I think the transformations will be applied from the innermost outward, so transform="translate(-9.9178912,-891.57237)" will be done last. But you can ignore the other transformations if you put your animation in the innermost region, i.e. within the path itself:
<g transform1>
<g transform2>
<g transform3>
<path d="coordinates">
<animateTransform your transformation here>
</path>
</g>
</g>
</g>
Then you just need to find the centre of your path, which is easy to do in Inkscape, but tricky to do on-the-fly (related question here: programmatically How to get shape width in SVG document using java).
Personally, I'd use a script within the svg so you can use getBBox to find the bounding box of your shape. If you add the following element into your SVG you can make any element with the id="cog" turn about its centre:
<script type="text/ecmascript"><![CDATA[
var svgNS = "http://www.w3.org/2000/svg";
function init(evt)
{
if ( window.svgDocument == null )
{
svgDocument = evt.target.ownerDocument;
}
addRotateTransform('cog');
}
function addRotateTransform(target_id)
{
var element_to_rotate = svgDocument.getElementById(target_id);
var my_transform = svgDocument.createElementNS(svgNS, "animateTransform");
var bb = element_to_rotate.getBBox();
var cx = bb.x + bb.width/2;
var cy = bb.y + bb.height/2;
my_transform.setAttributeNS(null, "attributeName", "transform");
my_transform.setAttributeNS(null, "attributeType", "XML");
my_transform.setAttributeNS(null, "type", "rotate");
my_transform.setAttributeNS(null, "dur", "4s");
my_transform.setAttributeNS(null, "repeatCount", "indefinite");
my_transform.setAttributeNS(null, "from", "0 "+cx+" "+cy);
my_transform.setAttributeNS(null, "to", "360 "+cx+" "+cy);
element_to_rotate.appendChild(my_transform);
my_transform.beginElement();
}
]]></script>
You also need to add onload="init(evt)" as an attribute to the SVG tag. e.g.
<svg xmlns:rdf="http://www.w3.org/1999/02/22-rdf-syntax-ns#"
xmlns="http://www.w3.org/2000/svg"
version="1.1"
xmlns:cc="http://creativecommons.org/ns#"
xmlns:xlink="http://www.w3.org/1999/xlink"
viewBox="0 0 321.281 150.799"
xmlns:dc="http://purl.org/dc/elements/1.1/"
onload="init(evt)">
This will call the init() function when the SVG is first loaded.

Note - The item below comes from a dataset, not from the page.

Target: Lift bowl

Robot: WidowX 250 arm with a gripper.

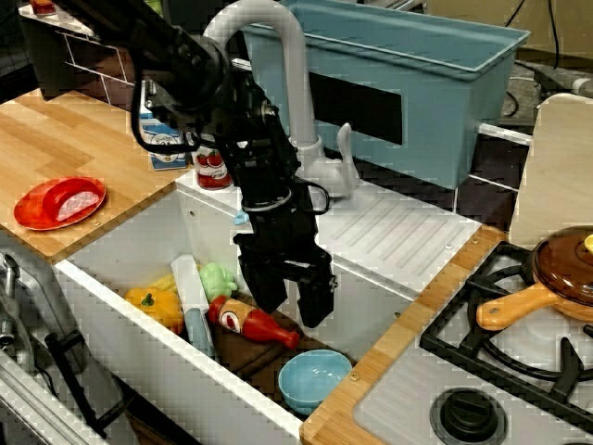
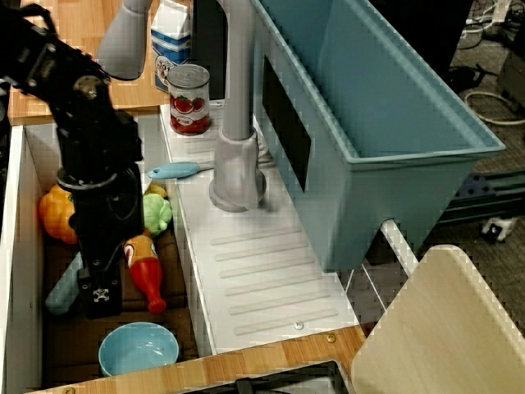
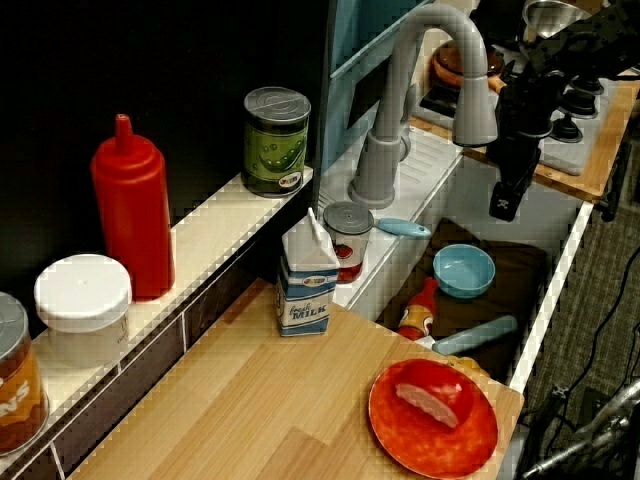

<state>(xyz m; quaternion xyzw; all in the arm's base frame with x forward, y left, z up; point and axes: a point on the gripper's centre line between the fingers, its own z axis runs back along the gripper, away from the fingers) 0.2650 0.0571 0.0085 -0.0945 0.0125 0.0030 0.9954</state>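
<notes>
I hold the gripper (image 1: 289, 298) above the sink (image 1: 139, 348), fingers (image 1: 316, 301) spread wide and empty, because the light blue bowl (image 1: 313, 379) sits upright at lower centre, just beyond the ketchup bottle (image 1: 252, 322).

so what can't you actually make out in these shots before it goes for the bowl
- In the view from the front, the sink's near wall cuts off the lower rim of the bowl.
- In the view from above the faucet, the gripper is seen end on, so whether its fingers are apart is unclear.
- In the view from the shelf side, the gripper is dark and small; its height over the bowl cannot be judged.
- The arm hides part of the ketchup bottle.
</notes>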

The init() function calls addRotateTransform() which find the element with a given id. It then finds the centre of that object using getBBox() and adds an animateTransform method with the relevant centres. You can change the dur attribute which determines the speed of a full rotation.
It might seem like a lot of code, but I think it's the easiest way to determine the centre of a path. It also means to can easily add other rotating elements by add addRotateTransform('whatever-id'); to the init() function.